We recognize that SMARTraj^2 introduces higher computational cost due to its multi-view fusion and cross-city modeling. However, this design enables stronger generalization across diverse urban environments, which is the primary goal of our work.

While SMARTraj^2 has a longer inference time (11.65ms vs. 4.22ms), it achieves consistently stronger performance across all tasks (Table 1 in Sec 4.2, and Table 4 in Appendix B.2.1).

Moreover, this advantage becomes more pronounced in low-resource or cross-city scenarios. Unlike JGRM, which must be trained from scratch for each city, SMARTraj^2 can be pretrained on multiple source cities and then efficiently fine-tuned on a new city using limited data, thanks to its transferable representations. This not only improves generalization but also significantly reduces total cost of training and data annotation when scaling to multiple cities.

We believe this is a reasonable and deliberate trade-off in scenarios where cross-city adaptability and robust generalization are more critical than marginal inference latency — such as nationwide logistics, urban planning tools, or multi-city ride-sharing platforms.

Nonetheless, we acknowledge that inference efficiency is important in latency-sensitive applications. We will include this limitation, along with future optimization directions (e.g., model distillation or lightweight architectures), in a dedicated "Limitation and Future Work" section.

(3) Performance Attribution: GPS vs. Architecture

We agree that GPS view offers rich information.
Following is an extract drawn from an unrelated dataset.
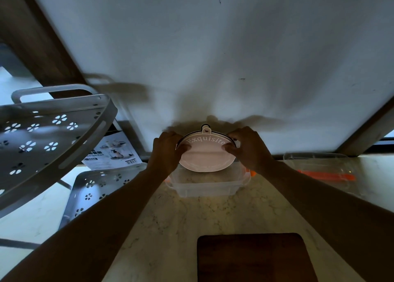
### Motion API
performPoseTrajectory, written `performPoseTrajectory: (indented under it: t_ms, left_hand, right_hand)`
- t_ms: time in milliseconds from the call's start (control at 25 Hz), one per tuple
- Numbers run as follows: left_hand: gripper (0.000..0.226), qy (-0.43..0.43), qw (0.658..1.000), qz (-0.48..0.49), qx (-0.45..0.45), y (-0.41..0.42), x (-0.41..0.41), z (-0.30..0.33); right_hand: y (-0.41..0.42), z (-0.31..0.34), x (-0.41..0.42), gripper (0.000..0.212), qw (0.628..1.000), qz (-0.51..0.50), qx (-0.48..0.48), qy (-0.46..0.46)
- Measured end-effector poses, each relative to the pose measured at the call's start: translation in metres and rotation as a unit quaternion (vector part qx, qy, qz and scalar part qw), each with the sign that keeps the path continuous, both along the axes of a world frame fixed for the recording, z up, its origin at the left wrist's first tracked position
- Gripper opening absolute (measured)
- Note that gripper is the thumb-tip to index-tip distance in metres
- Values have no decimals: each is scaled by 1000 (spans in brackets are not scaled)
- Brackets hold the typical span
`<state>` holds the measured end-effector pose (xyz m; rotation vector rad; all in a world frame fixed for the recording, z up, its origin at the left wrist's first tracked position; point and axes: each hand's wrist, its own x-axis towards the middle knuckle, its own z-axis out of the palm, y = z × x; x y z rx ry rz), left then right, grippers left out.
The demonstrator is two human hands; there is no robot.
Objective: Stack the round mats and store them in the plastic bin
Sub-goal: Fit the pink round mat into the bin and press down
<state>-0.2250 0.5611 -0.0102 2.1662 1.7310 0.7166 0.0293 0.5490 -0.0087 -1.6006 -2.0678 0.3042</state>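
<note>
A stack of round mats (206,156), the top one pale pink with the word "Exquisite" and a small hanging tab, is held tilted over the clear plastic bin (204,189). My left hand (165,151) grips the stack's left edge, and my right hand (248,148) grips its right edge. A dark mat edge shows behind the pink one. The lower rim of the stack dips into the bin's open top. The bin stands on the marble counter against the white wall.
A clear lid with orange clips (324,173) lies on the counter to the right of the bin. A dark wooden board (254,258) lies near the front edge. A grey perforated tiered rack (47,141) and a printed box (113,150) stand at the left.
</note>
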Motion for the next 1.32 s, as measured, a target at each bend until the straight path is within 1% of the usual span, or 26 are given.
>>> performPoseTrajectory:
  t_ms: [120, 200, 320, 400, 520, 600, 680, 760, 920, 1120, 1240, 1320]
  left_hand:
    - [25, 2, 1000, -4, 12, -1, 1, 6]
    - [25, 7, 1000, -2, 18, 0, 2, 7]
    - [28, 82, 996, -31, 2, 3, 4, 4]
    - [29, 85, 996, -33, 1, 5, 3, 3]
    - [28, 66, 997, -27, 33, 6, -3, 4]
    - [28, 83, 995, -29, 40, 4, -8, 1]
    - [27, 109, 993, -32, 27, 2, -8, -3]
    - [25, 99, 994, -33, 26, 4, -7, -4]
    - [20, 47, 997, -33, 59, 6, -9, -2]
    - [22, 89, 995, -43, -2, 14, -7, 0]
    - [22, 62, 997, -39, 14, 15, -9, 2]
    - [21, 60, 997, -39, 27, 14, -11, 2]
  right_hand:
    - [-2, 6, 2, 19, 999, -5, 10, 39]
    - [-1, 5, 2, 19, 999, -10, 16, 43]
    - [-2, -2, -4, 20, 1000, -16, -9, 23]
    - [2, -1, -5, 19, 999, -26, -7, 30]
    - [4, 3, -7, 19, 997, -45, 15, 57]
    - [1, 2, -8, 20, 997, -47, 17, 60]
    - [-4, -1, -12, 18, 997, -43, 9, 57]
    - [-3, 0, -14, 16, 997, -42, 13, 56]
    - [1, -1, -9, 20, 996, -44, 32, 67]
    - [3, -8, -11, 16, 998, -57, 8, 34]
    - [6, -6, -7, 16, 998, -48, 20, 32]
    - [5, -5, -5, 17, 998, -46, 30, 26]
However, our ablation study demonstrates that the performance gain is not solely from GPS inputs:

Method	Road Label		Travel Time		Destination Road		Destination Grid
	Micro-F1 ↑	Macro-F1 ↑	MAE ↓	RMSE ↓	Acc@1 ↑	Acc@5 ↑	Acc@1 ↑	Acc@5 ↑
SMARTraj^2	0.8407	0.8298	35.0689	60.9156	0.7409	0.9069	0.6675	0.8392
w/o grid	0.8233	0.8186	72.6226	105.6123	0.6604	0.8402	X	X
w/o GPS	0.7987	0.7832	73.2965	106.1142	0.5446	0.7667	0.4110	0.6351
w/o route	X	X	74.5902	106.7897	0.5924	0.8049	0.4311	0.6636
w/o gating	0.8387	0.8279	40.3469	68.6216	0.6787	0.8478	0.5244	0.7200
w/o invariant+specific	0.7415	0.7268	56.5380	71.5127	0.4770	0.7001	0.2556	0.5315
w/o gating + specific	0.7637	0.7574	54.8681	84.8157	0.6300	0.8294	0.5466	0.7636

This confirms that architectural components are critical to the improvements, and the performance cannot be attributed to GPS input alone.
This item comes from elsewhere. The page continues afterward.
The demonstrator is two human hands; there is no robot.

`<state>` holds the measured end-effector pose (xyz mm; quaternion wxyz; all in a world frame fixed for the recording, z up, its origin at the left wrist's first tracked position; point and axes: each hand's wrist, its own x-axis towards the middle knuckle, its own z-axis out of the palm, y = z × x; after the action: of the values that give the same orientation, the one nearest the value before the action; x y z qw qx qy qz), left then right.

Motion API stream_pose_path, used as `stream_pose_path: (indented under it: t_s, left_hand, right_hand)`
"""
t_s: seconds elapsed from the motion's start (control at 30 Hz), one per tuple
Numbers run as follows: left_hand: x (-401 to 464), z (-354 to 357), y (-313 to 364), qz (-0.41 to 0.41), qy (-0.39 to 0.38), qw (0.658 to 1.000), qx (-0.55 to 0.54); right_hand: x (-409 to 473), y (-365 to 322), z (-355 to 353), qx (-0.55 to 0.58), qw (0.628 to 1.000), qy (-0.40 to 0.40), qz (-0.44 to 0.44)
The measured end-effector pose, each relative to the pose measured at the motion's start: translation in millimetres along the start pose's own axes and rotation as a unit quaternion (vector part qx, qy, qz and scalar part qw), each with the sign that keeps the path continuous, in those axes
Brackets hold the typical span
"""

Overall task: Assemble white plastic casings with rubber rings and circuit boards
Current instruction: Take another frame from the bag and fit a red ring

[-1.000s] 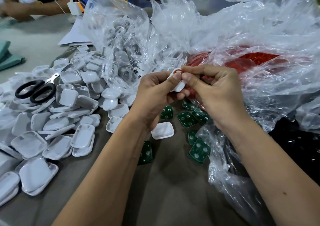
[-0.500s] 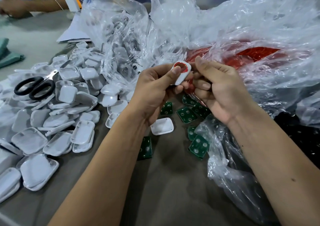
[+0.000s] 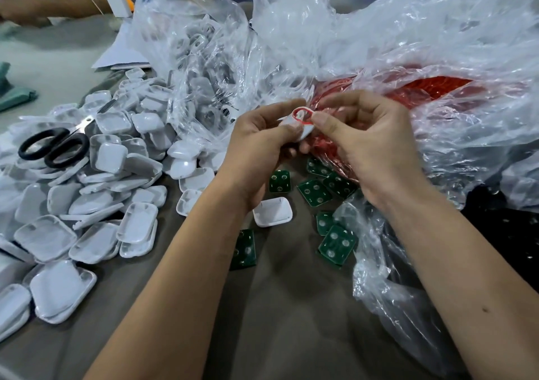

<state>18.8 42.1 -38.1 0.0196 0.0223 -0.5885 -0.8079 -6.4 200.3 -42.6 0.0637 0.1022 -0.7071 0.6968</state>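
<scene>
Right hand (image 3: 376,143) has closed onto the casing (image 3: 303,123) that left hand (image 3: 259,143) grips.

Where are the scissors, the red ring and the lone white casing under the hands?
scissors (image 3: 54,147), head view, on the black handle loops.
red rubber ring (image 3: 302,115), head view, on its loop in the held casing.
lone white casing (image 3: 272,212), head view, on its hollow middle.

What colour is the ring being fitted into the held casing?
Red. The ring sits on the white casing; the head view, the only one, shows it.
</scene>
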Motion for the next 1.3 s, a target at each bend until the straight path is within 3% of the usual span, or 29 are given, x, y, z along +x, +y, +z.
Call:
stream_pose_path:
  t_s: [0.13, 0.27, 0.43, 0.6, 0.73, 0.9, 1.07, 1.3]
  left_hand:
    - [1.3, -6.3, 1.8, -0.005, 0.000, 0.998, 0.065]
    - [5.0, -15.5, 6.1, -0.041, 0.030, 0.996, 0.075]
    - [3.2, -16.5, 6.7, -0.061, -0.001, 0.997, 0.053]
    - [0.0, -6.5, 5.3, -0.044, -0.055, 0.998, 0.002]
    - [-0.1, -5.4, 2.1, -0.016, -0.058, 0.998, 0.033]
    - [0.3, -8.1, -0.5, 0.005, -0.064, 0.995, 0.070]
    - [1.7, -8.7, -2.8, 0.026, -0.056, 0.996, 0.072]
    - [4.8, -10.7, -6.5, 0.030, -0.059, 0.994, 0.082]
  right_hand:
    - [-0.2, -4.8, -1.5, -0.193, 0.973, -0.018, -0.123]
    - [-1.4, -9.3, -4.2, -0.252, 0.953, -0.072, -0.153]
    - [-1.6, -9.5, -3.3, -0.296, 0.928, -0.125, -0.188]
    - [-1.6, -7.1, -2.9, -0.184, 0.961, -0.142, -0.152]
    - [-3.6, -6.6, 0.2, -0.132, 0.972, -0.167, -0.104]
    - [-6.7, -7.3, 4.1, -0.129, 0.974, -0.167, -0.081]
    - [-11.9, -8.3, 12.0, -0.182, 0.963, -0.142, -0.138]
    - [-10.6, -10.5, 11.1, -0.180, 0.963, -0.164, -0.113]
(4) Clarifying Our Model Design Philosophy

SMARTraj^2 is not intended as a lightweight or efficiency-oriented model, but rather as a generalizable, scalable solution for multi-city trajectory modeling. Its modular architecture is specifically designed to disentangle and adapt to diverse urban structures. We believe this approach is valuable for real-world applications where transferability and scalability outweigh marginal efficiency costs. Our contribution lies in this flexible and stable design, beyond longer training or additional inputs.